Within the material, how many of the lines include the word "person"? State only that number.

● SUPPLIED DATA

+++

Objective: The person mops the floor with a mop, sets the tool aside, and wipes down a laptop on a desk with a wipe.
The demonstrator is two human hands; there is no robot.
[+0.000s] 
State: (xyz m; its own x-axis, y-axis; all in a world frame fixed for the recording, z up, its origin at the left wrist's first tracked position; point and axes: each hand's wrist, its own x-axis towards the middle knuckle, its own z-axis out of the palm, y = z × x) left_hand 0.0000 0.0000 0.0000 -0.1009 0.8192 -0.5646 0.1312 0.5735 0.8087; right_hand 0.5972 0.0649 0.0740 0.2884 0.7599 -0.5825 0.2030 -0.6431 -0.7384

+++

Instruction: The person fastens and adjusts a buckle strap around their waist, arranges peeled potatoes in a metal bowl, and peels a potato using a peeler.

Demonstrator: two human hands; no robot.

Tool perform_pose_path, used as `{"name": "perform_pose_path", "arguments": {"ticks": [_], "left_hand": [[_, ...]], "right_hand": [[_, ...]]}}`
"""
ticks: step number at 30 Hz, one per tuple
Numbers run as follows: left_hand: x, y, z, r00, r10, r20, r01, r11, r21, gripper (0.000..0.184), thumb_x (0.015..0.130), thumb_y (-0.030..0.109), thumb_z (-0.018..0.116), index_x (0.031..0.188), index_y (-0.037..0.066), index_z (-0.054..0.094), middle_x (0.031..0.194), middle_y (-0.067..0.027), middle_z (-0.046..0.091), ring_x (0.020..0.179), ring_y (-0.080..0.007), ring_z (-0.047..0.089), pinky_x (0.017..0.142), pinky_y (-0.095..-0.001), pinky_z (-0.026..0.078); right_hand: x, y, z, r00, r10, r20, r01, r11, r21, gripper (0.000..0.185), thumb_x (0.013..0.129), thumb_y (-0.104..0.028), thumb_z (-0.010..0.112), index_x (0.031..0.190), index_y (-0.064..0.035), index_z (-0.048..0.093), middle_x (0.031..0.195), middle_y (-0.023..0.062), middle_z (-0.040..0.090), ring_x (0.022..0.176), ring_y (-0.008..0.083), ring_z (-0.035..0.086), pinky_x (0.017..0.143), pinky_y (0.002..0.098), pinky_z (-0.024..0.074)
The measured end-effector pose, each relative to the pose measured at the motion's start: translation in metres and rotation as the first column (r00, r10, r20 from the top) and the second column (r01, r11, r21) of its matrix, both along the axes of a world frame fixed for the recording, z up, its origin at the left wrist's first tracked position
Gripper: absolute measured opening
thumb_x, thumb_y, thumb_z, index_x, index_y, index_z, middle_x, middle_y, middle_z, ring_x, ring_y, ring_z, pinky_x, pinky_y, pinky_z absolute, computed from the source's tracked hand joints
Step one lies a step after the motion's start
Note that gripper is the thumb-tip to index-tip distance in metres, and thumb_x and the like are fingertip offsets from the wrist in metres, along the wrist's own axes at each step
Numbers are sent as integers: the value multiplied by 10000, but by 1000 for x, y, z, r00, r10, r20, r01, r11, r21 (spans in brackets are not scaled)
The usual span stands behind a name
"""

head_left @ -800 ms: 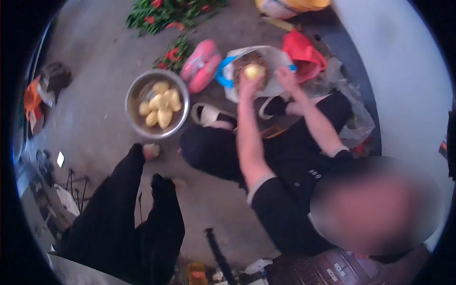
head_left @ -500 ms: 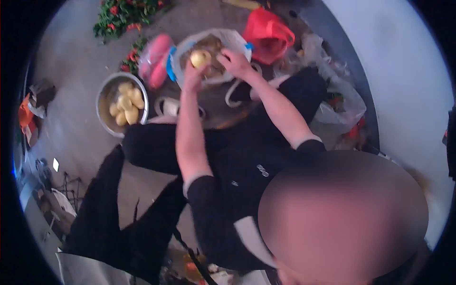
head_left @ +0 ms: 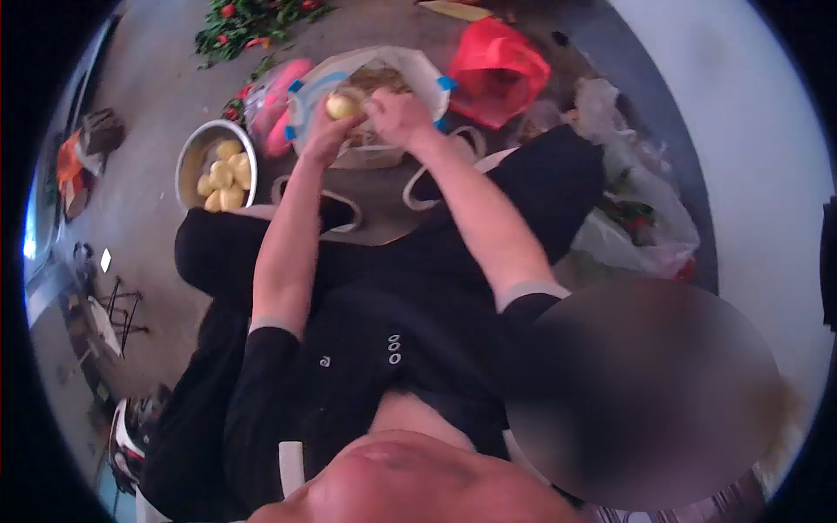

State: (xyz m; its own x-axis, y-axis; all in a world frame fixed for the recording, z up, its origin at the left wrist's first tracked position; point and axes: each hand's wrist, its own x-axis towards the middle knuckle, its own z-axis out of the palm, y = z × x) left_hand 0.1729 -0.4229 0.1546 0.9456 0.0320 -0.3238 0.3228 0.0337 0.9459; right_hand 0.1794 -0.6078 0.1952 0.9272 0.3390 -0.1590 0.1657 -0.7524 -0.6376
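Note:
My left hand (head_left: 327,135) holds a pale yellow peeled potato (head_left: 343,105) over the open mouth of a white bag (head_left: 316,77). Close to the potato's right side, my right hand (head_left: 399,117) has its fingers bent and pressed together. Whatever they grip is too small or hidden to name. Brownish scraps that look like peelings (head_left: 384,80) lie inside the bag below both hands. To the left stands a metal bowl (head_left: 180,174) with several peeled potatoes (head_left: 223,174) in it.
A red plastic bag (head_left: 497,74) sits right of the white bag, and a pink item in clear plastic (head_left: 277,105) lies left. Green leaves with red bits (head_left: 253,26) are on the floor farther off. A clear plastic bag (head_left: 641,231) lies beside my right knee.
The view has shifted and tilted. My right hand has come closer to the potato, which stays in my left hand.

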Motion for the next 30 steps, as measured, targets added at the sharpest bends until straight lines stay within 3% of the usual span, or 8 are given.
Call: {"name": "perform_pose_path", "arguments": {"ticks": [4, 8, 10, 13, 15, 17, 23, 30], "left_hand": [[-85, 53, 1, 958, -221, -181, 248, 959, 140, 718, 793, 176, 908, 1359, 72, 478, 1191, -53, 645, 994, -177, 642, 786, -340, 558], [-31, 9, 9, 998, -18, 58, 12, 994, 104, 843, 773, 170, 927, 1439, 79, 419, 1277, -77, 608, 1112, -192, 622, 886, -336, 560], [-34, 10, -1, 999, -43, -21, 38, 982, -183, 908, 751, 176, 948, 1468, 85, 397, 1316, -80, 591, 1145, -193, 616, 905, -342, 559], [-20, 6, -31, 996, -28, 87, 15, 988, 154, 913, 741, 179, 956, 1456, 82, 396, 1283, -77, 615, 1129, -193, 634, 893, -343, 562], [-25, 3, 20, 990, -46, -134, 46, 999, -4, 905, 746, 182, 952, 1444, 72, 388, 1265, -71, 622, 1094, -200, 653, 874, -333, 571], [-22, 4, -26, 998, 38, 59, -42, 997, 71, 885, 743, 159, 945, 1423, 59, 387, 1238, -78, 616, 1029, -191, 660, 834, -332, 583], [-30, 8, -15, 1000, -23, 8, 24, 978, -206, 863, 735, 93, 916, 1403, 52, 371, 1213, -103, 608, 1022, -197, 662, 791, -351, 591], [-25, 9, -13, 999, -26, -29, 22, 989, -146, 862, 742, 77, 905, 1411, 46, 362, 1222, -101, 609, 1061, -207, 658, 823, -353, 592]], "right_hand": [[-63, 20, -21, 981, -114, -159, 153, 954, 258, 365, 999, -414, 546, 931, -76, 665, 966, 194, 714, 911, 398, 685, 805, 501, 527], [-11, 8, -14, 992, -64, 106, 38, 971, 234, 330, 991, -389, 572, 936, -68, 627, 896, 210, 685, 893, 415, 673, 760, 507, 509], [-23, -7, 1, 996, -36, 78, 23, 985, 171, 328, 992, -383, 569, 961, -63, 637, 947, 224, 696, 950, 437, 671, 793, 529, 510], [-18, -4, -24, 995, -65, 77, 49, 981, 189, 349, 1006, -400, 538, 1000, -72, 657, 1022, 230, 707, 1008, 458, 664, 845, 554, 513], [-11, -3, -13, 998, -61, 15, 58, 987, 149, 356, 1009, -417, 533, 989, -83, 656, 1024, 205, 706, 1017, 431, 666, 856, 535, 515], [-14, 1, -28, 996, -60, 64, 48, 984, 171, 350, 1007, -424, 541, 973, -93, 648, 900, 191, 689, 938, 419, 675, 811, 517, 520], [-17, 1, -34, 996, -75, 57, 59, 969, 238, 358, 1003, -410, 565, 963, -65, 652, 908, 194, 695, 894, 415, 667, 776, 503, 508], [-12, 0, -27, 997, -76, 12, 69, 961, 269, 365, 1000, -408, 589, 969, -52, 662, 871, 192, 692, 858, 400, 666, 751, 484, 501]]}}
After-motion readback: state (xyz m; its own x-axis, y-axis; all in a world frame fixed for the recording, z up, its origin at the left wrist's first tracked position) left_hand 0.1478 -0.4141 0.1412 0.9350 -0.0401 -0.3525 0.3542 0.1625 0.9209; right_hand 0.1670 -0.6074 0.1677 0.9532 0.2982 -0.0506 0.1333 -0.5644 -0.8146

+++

● WORKED SOLUTION
2